Ahí anda Romualdo. Otra vez borracho de tanta tristeza que juntó esta noche.
Se tambalea y golpea contra las paredes de las casas viejas, y contra los árboles al borde de la vereda.
Desde acá podemos verlo: ya no lo seguimos como antes. En otra época era divertido ir detrás suyo, ver cómo se paraba frente a los árboles en los cuales apoyaba uno de sus brazos y hundía la cara en él. Ahí empezaban (o seguían) las convulsiones, las sacudidas del cuerpo. Algunos de los chicos decían que tenía epilepsia; pero otros (lo más racionales) sostenían que era un acto reflejo del cuerpo cuando uno quería dejar de llorar. Y después de eso, seguía a los tumbos, secándose las lágrimas y los mocos con la manga sucia de su camisa.
Pero ahora todos entendemos su tristeza. O al menos, la respetamos: Romualdo toma vino del más barato en el boliche de enfrente de mi casa. Mientras bebe, saca un papel de su bolsillo y lo mira fijamente. Después sigue atento al cartón, y llega rápido al fondo. Cada noche más rápido. Y cada noche Romualdo es más pobre y más triste.
Cierta vez, hubo de dirigirme la palabra, pero yo me quedé tan sorprendido, que no alcancé a comprender las palabras que me dijo antes de irse a doblar su esquina y a perderse en su antebrazo flaco y huesudo y mojado por sus lágrimas.
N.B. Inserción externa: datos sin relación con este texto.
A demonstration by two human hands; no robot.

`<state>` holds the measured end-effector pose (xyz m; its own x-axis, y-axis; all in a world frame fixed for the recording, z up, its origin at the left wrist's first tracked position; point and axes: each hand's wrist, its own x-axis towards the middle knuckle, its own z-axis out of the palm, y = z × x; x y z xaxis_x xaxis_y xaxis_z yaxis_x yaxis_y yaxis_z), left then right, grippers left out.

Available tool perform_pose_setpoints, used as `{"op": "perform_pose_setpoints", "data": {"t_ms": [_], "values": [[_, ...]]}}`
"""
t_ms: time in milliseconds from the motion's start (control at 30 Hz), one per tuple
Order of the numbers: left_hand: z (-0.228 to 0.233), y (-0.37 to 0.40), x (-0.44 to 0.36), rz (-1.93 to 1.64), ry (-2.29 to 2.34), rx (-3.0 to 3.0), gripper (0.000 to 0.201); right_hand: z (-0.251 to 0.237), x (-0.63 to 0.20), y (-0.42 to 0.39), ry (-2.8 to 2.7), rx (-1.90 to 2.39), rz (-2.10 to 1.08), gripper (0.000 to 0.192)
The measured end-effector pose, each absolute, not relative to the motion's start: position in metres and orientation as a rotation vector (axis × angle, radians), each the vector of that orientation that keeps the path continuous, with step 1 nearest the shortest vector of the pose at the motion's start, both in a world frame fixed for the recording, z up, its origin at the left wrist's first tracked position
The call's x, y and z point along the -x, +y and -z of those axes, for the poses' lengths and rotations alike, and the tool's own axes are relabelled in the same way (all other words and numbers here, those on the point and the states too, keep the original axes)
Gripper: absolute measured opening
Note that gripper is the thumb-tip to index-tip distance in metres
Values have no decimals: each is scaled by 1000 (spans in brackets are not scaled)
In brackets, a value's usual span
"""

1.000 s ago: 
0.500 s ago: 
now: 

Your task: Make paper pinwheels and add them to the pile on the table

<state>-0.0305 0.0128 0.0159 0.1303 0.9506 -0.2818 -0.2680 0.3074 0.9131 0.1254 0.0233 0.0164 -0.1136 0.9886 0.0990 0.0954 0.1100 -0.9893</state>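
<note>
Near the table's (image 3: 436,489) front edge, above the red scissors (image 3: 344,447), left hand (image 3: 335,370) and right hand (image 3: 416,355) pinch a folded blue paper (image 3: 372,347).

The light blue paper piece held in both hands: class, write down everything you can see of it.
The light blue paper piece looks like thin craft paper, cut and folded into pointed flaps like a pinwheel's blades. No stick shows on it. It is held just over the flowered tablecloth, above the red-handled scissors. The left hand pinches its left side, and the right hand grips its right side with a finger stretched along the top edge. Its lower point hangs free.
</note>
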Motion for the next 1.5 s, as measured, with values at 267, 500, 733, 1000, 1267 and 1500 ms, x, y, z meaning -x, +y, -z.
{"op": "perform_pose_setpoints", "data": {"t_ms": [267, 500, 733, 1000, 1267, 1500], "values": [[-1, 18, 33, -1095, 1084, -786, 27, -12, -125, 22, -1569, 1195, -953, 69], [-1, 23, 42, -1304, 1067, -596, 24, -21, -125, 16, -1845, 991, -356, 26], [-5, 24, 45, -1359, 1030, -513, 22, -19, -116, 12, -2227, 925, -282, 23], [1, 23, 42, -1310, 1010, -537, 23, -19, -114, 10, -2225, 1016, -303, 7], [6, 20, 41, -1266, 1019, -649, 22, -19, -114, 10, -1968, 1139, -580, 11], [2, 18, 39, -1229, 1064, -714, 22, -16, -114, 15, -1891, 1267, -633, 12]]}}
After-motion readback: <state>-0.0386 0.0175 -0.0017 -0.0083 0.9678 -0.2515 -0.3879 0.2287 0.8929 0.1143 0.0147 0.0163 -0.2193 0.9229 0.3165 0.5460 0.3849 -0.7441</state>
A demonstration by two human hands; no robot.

En el barrio, algunos dicen que el papel que saca de su bolsillo mientras bebe, es la foto de su hija a la que no ve desde hace muchos años. Otros en cambio, sostienen que es una carta que le dejó su amada antes de partir y dejarlo para siempre.
Sea como fuere, Romualdo está triste y solo. Y camina tambaléandose.